Exercise details
Which lines make up the answer? Those from the line with "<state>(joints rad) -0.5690" through the end of the data; reproduce them exactly.

Data block
:::
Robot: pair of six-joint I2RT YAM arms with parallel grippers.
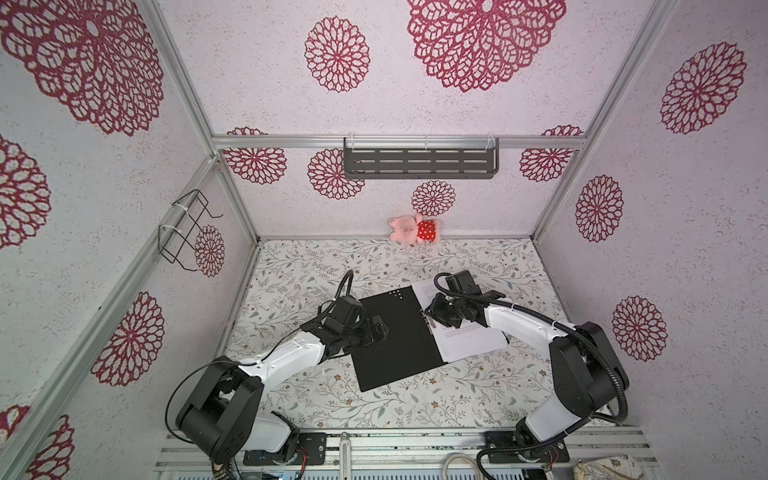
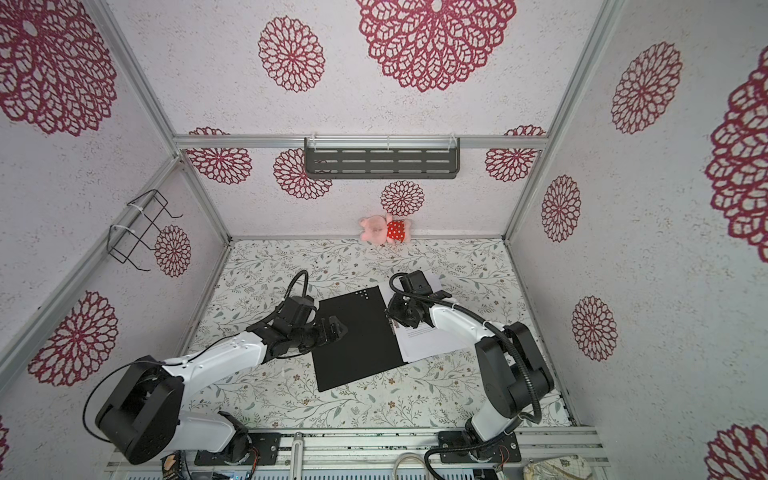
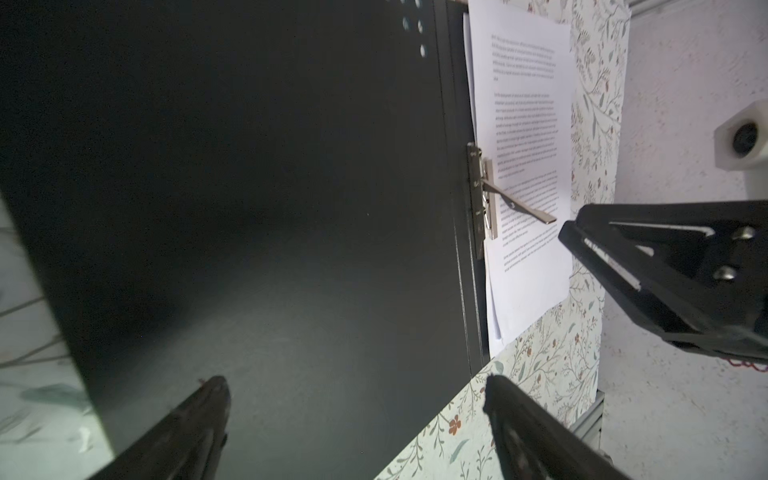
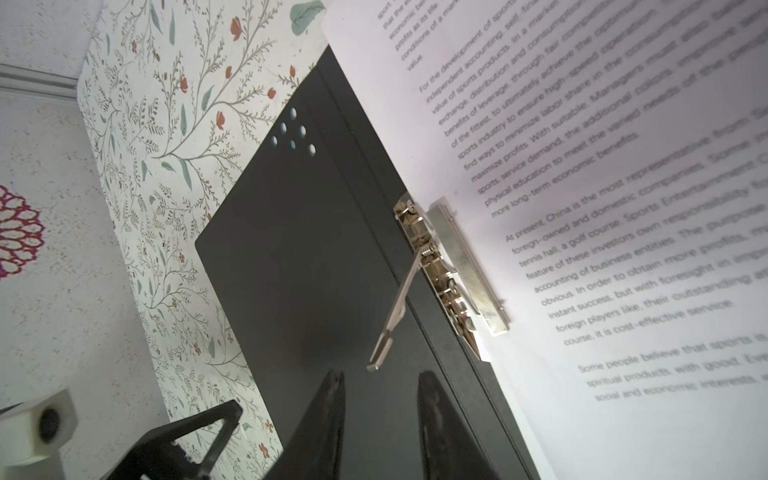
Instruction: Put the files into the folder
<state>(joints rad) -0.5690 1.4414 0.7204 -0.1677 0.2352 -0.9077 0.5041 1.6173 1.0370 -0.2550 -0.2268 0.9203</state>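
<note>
The folder lies open on the floral table, black inside up. The files, white sheets of black text, lie on its right half with their edge under the metal spine clip. The clip's lever stands raised. My right gripper hovers at the spine with its jaws a narrow gap apart. The lever's tip is just beyond the fingertips and nothing is held. My left gripper is wide open over the left cover, holding nothing.
A pink plush toy lies against the back wall. A dark slotted shelf hangs above it, and a wire rack on the left wall. Walls enclose the table on three sides.
</note>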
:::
Reply
<state>(joints rad) -0.5690 1.4414 0.7204 -0.1677 0.2352 -0.9077 0.5041 1.6173 1.0370 -0.2550 -0.2268 0.9203</state>
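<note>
The folder lies open on the floral table, black inside up. The files, white sheets of black text, lie on its right half with their edge under the metal spine clip. The clip's lever stands raised. My right gripper hovers at the spine with its jaws a narrow gap apart. The lever's tip is just beyond the fingertips and nothing is held. My left gripper is wide open over the left cover, holding nothing.
A pink plush toy lies against the back wall. A dark slotted shelf hangs above it, and a wire rack on the left wall. Walls enclose the table on three sides.
</note>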

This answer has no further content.